Edgar Carvalho explicou que a iniciativa, com início às 15h00, inclui a inauguração de um mural no bairro, concertos de artistas locais e amadores, a gravação de um 'minipodcast' com os moradores e bancas de gastronomia.

"É uma iniciativa para mostrar os vários pontos que o bairro tem de problemático. A maneira como a polícia chega ao bairro, os problemas de saúde, os problemas de habitação. Não são resolvidos e queremos impactar essas situações", justificou.

Este evento contará também com a participação de algumas figuras públicas como o modelo Cláudio Gonçalves e o cantor cabo-verdiano Dynamo.

Morte após perseguição policial

Odair Moniz morreu na Cova da Moura, também no concelho da Amadora (distrito de Lisboa), vítima de dois tiros disparados por um agente da PSP a 21 de outubro de 2024, numa perseguição policial.

A PSP referiu na altura que o homem se pôs "em fuga" de carro depois de ver uma viatura policial e "entrou em despiste" na Cova da Moura, onde, ao ser abordado pelos agentes, "terá resistido à detenção e tentado agredi-los com recurso a arma branca".

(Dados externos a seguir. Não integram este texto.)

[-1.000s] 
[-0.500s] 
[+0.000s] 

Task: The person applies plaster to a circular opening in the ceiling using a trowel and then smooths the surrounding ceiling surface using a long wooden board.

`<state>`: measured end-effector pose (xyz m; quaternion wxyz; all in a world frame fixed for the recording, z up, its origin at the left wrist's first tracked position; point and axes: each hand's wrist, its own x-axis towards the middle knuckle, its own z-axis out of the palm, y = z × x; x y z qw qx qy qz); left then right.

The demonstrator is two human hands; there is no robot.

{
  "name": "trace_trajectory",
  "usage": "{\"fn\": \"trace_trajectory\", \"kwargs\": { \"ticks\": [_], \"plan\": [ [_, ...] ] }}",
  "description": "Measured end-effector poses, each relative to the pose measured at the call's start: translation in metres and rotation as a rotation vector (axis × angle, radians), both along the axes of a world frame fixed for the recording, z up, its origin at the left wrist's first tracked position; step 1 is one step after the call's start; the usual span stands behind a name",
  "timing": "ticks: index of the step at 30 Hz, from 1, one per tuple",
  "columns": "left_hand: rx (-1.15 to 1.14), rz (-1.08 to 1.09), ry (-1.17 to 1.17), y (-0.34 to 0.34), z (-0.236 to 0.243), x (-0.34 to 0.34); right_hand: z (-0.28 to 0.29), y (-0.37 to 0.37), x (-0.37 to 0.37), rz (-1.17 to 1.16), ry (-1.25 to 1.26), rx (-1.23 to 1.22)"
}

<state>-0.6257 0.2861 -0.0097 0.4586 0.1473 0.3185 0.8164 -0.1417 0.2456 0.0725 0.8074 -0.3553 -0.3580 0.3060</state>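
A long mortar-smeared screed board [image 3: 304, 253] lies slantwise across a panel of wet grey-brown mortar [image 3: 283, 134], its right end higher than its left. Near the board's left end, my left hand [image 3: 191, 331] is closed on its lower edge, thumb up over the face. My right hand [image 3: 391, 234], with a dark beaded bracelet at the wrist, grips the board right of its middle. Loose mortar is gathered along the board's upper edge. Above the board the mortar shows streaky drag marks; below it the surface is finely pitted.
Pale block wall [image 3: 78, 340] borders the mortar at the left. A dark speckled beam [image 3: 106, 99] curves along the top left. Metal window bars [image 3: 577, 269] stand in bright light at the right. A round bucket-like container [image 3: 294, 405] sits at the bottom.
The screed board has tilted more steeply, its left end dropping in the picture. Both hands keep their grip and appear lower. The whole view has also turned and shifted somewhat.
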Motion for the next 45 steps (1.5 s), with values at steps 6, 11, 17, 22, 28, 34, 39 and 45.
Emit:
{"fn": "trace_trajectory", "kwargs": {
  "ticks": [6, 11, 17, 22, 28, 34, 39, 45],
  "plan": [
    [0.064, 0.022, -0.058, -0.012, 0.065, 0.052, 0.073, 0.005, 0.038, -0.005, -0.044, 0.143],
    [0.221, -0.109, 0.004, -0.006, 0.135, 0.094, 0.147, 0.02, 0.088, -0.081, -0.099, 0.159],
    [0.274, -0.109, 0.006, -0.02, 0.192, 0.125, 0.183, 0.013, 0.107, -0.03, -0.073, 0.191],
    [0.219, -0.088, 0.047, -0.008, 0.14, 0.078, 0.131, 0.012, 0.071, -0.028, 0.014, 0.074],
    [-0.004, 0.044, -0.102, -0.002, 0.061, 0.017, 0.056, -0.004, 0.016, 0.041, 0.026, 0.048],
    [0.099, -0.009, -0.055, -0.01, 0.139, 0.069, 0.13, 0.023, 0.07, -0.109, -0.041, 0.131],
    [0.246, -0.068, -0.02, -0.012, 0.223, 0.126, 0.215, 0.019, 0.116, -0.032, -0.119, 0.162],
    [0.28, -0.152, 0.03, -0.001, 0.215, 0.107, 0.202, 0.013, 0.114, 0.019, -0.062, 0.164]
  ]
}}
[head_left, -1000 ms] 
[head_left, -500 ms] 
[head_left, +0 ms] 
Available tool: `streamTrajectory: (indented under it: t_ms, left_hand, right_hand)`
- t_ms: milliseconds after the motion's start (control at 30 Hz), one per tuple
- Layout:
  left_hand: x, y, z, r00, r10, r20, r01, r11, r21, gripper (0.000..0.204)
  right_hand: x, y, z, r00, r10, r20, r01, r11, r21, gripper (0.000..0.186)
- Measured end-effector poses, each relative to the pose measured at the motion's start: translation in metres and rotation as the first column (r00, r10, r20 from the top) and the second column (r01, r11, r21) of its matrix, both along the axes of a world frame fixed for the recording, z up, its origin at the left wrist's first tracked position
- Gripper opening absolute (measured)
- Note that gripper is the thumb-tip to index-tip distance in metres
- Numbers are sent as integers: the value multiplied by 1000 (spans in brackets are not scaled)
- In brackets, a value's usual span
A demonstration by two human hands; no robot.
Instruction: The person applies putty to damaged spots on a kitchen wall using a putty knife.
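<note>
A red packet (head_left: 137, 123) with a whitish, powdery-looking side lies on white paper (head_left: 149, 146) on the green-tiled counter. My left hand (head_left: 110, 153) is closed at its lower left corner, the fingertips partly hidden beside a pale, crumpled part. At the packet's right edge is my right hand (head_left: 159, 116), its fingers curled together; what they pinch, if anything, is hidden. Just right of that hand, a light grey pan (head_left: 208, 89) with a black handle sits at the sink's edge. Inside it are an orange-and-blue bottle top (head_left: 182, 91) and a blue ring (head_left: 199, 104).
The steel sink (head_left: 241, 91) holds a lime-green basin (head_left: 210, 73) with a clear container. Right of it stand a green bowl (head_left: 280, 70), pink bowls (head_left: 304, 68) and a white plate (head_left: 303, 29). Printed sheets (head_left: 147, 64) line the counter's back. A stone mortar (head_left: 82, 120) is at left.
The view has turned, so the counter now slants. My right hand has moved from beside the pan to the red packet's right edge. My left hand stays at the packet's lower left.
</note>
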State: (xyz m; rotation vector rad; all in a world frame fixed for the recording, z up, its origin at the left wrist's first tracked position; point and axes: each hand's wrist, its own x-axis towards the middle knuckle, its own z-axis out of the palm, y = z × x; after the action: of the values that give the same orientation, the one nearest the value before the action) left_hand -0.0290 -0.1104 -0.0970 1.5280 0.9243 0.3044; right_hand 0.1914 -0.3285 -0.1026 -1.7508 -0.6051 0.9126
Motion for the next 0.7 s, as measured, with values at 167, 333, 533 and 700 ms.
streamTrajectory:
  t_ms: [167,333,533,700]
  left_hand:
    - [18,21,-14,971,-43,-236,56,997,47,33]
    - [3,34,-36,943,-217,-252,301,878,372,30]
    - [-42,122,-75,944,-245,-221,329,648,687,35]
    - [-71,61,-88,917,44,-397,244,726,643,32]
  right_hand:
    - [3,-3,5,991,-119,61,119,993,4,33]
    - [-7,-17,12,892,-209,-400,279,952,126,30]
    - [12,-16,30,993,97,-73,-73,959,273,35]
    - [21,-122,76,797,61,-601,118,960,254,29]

Segundo a acusação do Ministério Público, o cabo-verdiano de 43 anos tentou fugir da PSP e resistir à detenção, mas não se verificou qualquer ameaça com recurso a arma branca, o que contraria o comunicado oficial da polícia.

O julgamento do agente suspeito do homicídio estava marcado para quarta-feira, mas foi adiado para 22 de outubro por motivos de saúde de um advogado.

O agente reconheceu durante o primeiro interrogatório na Polícia Judiciária que não foi ameaçado com uma arma branca, ao contrário do que escreveu no auto de notícia.

Caso motivou contestação social

Nos dias seguintes à morte de Odair registaram-se tumultos no Zambujal e noutros bairros da Área Metropolitana de Lisboa, onde foram queimados e vandalizados autocarros, automóveis e caixotes do lixo, somando-se cerca de duas dezenas de detidos e outros tantos suspeitos identificados. Sete pessoas ficaram feridas, uma das quais -- um motorista de autocarro - com gravidade.

O caso colocou na agenda o problema do racismo estrutural e sistémico, as condições de vida nos bairros e as políticas públicas implementadas nesses territórios, a relação entre as forças de segurança e as comunidades e as condições de atuação da própria polícia.

Em 26 de outubro de 2024, milhares de pessoas desceram a Avenida da Liberdade, em Lisboa, respondendo à manifestação convocada pelo movimento Vida Justa para homenagear o cidadão cabo-verdiano, denunciar a violência policial e clamar que "sem justiça não há paz".

Uns dias depois, o Governo convocou associações representativas das comunidades da área de Lisboa "para dialogar" e ouvir as suas propostas de combate ao racismo e à violência policial.

Sem apresentar medidas concretas, o executivo prometeu apoios para habitação, saúde e educação, para melhorar a vida concreta das pessoas dos bairros.